• [Exercise aim]
If a line below contains "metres", count it. Report the final total and nothing more.

• [Provided data]

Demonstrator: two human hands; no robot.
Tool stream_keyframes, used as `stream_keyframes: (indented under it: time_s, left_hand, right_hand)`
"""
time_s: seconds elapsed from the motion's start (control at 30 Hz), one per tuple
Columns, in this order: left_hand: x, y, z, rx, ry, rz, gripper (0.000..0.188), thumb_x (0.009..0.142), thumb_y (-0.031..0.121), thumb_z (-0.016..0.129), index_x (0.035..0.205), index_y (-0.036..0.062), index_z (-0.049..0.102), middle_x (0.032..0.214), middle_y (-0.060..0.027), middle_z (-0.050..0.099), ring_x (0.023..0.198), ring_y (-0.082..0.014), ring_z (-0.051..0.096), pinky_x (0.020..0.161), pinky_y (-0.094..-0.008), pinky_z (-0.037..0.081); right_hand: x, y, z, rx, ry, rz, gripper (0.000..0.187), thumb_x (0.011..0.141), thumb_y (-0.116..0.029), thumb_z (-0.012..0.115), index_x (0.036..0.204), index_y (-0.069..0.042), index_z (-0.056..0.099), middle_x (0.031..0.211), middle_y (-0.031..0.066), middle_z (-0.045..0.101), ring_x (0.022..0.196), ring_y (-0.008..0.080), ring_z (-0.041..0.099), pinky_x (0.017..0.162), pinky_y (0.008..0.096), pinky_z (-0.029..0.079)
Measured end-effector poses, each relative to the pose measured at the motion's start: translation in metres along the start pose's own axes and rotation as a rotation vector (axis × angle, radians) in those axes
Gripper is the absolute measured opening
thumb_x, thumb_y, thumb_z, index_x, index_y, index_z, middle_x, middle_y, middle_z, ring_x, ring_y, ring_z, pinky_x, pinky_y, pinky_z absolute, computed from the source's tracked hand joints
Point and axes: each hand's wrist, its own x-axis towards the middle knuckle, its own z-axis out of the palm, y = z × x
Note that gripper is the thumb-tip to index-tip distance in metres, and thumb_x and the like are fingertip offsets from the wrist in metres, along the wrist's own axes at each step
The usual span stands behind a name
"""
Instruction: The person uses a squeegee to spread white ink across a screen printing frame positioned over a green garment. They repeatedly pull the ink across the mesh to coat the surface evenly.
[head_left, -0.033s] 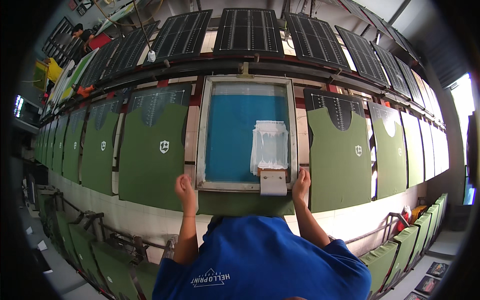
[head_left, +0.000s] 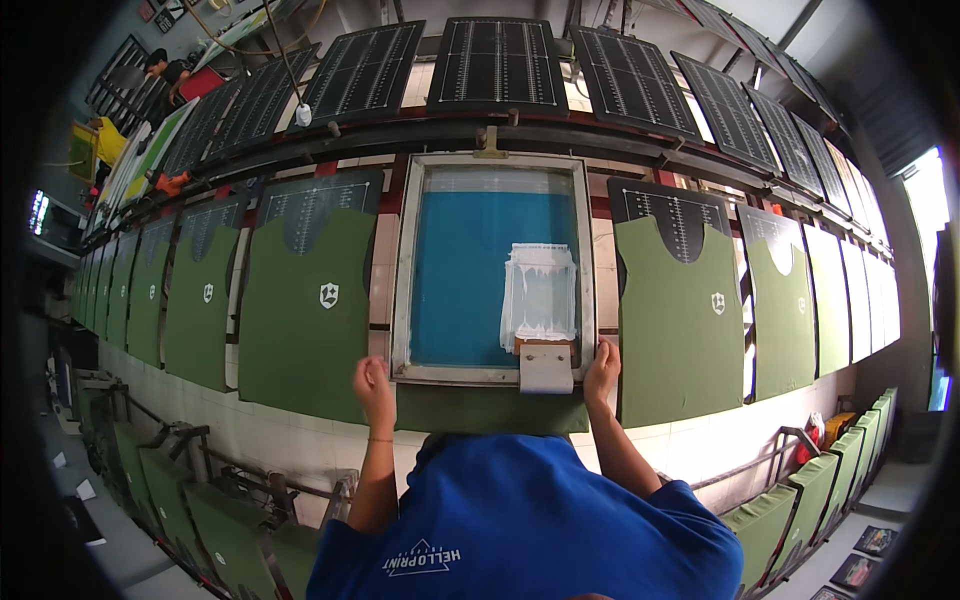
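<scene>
A screen printing frame (head_left: 402, 270) with blue mesh lies in front of me over a green shirt (head_left: 490, 410). White ink (head_left: 540, 290) covers a patch at the mesh's lower right. A squeegee (head_left: 546, 372) rests at the patch's near end, its pale plate overhanging the frame's front edge. My right hand (head_left: 602, 375) is closed at the frame's near right corner, fingers against its side. Just off the near left corner, my left hand (head_left: 375, 395) has its fingers curled, with nothing visible in them and a small gap to the frame.
Green shirts with white shield prints (head_left: 305, 300) (head_left: 680, 310) lie on boards to both sides. Across a dark rail (head_left: 350, 135) stand black boards with white rulings (head_left: 495, 65). A cord with a white end (head_left: 303, 113) hangs ahead. More green-covered boards (head_left: 775, 515) are behind me.
My left hand has shifted slightly toward me and to the right, closer to the frame's corner. The right hand, the frame and the squeegee look nearly the same.
</scene>
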Motion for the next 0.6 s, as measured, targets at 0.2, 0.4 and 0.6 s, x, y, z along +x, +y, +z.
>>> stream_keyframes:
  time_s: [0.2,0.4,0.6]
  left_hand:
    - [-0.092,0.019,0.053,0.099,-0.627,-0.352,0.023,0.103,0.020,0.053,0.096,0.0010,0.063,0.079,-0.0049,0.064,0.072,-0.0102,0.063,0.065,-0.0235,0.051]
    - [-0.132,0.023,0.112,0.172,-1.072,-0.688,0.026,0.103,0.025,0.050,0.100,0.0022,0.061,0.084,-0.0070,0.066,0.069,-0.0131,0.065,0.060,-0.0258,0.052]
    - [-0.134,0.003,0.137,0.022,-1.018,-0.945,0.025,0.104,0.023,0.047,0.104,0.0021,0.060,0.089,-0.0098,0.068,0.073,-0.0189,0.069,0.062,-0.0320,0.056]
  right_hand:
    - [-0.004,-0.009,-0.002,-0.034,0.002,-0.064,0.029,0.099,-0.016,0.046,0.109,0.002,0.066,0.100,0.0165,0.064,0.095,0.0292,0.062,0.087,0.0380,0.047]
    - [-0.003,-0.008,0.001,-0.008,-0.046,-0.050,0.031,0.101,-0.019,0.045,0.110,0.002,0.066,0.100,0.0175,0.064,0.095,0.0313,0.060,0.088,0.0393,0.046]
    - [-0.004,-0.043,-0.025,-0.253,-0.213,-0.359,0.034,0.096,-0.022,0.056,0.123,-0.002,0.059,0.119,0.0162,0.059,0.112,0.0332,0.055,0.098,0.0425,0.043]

• [Answer to the problem]
2